Access to SPIE eBooks is limited to subscribing institutions. Access is not available as part of an individual subscription. However, books can be purchased on SPIE.Org
Chapter 13:
Fourier Holography Techniques for Artificial Intelligence
Editor(s): Ari T. Friberg; René Dändliker
Author(s): Pavlov, Alexander V.
Abstract
In the days immediately after the reinvention of holography by Leith and Upatnieks, and independently by Denisyuk, new applications of holography were being proposed. One of those was based on a number of deep analogies between the attributes of the human mind and brain, and also the properties of optical holography. Based on these analogies, the holographic paradigm was proposed and developed in cognitive science by Pribram. Unfortunately, the term “holographic paradigm” was recently compromised regarding the so-called “holographic brain,” “holographic universe,” etc. in many near-scientific publications.
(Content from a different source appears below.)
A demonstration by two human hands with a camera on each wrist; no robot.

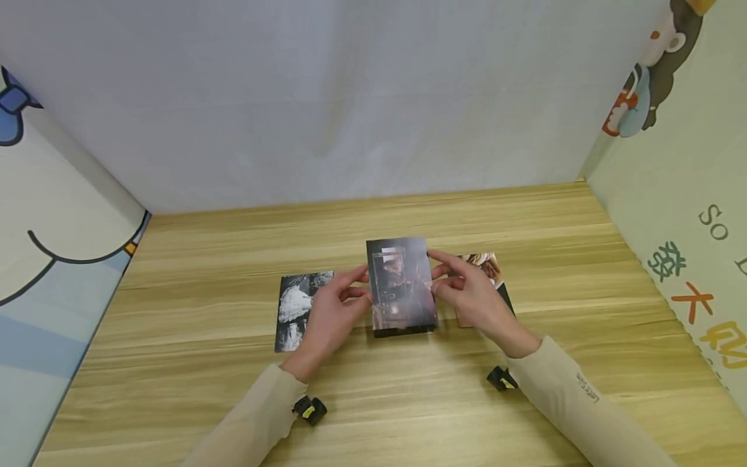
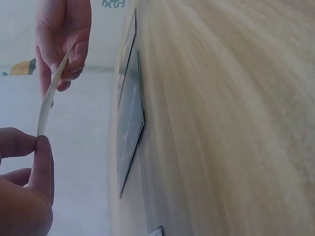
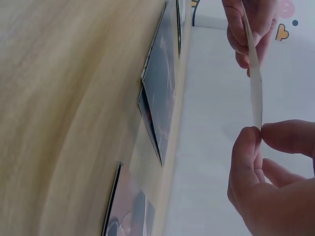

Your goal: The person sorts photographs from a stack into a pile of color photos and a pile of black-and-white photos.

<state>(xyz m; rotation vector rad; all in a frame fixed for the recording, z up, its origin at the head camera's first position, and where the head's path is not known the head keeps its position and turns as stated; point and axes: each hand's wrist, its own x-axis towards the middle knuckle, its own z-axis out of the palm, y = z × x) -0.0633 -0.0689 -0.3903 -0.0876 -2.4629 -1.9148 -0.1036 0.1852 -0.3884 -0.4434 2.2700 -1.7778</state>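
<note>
Between my two hands a dark photo card [image 1: 403, 282] is held up off the table. My left hand [image 1: 335, 308] pinches its left edge between thumb and fingers, and my right hand [image 1: 469, 295] pinches the right edge. Seen edge-on, the raised card [image 2: 53, 91] looks thin, pale and slightly bowed in the left wrist view. Below it a small stack of cards [image 3: 160, 83] lies on the table, its layers a little out of line in the right wrist view. The head view shows only a dark strip of that stack.
Left of the stack lies a black-and-white photo card [image 1: 292, 311], partly behind my left hand. Another photo card [image 1: 489, 264] lies on the right, mostly covered by my right hand. The wooden table [image 1: 233, 240] meets a pale backdrop [image 1: 350, 130] behind and printed side panels.
</note>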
Many of these papers are based on superficial knowledge of the outer effects of artistic holography and hold general conversations instead on the detailed analysis of particular physical phenomena and mathematical models. Thus, first of all it has to be underlined that there is no intention to maintain that the brain is a hologram—our aim is to analyze how holography can be utilized in the framework of artificial intelligence. Any anthropomorphisms and∕or human analogs used in this chapter are for intuitive purposes; that is, to make the chapter more vivid and readable. The first analogy between the brain and holography was the associative properties of both biological brain and optical hologram, which have been appreciated since the inception of holography. Based on this analogy, a number of models for holographic associative memory were proposed and implemented. The list of articles dedicated to holographic associative memories includes a few hundreds papers. The concept of associative memory has been developed as a paradigm for information processing by the brain, and incorporated in the paradigm of artificial neural networks. Associative memory is defined as fault-tolerant, content-addressable memory, which recalls a noise-free reference pattern when addressed by an erased and∕or distorted input pattern. Associative memory plays a major role in thinking and forms a base of intelligence. The concept of associative memory is closely linked with another attribute of the brain and mind, namely, the brain thinks not by operations on numbers, but by processing of the patterns of neural activity, also known as internal representation patterns. This attribute leads to the second analogy between brain and holography, i.e., both process information by patterns processing.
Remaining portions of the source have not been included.